▶ AIM OF THE EXERCISE
Leave out the pictures and set down the rest of the listing below word for word.

(GIVEN MATERIAL)

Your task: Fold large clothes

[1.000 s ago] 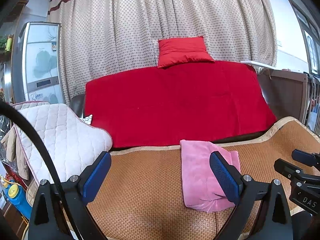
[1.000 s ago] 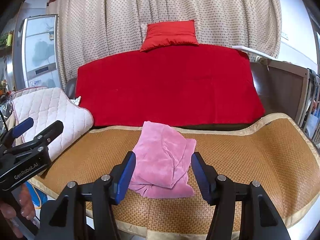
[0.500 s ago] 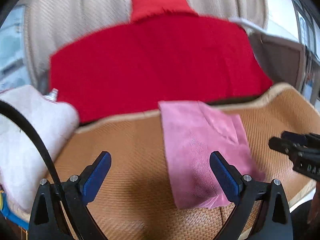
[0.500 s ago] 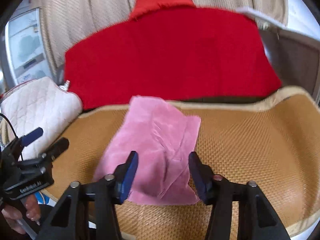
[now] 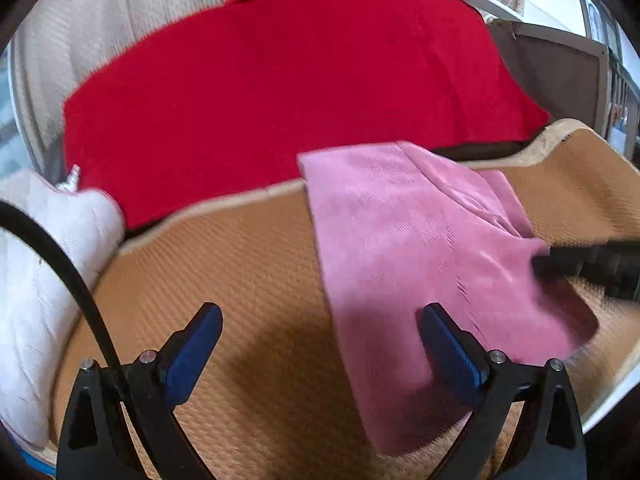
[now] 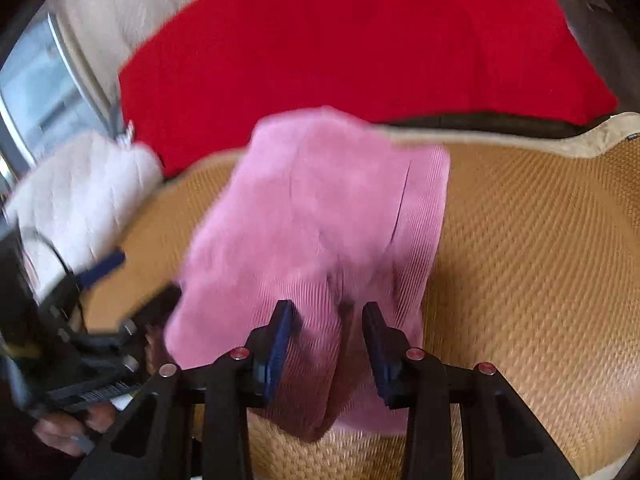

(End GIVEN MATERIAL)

▶ SOLUTION TO THE EXERCISE
Your task: Fold large clothes

[1.000 s ago] 
[1.000 s ago] 
[0.500 s ago] 
[0.500 s ago] 
[now] 
[now] 

Nothing further is required of this output.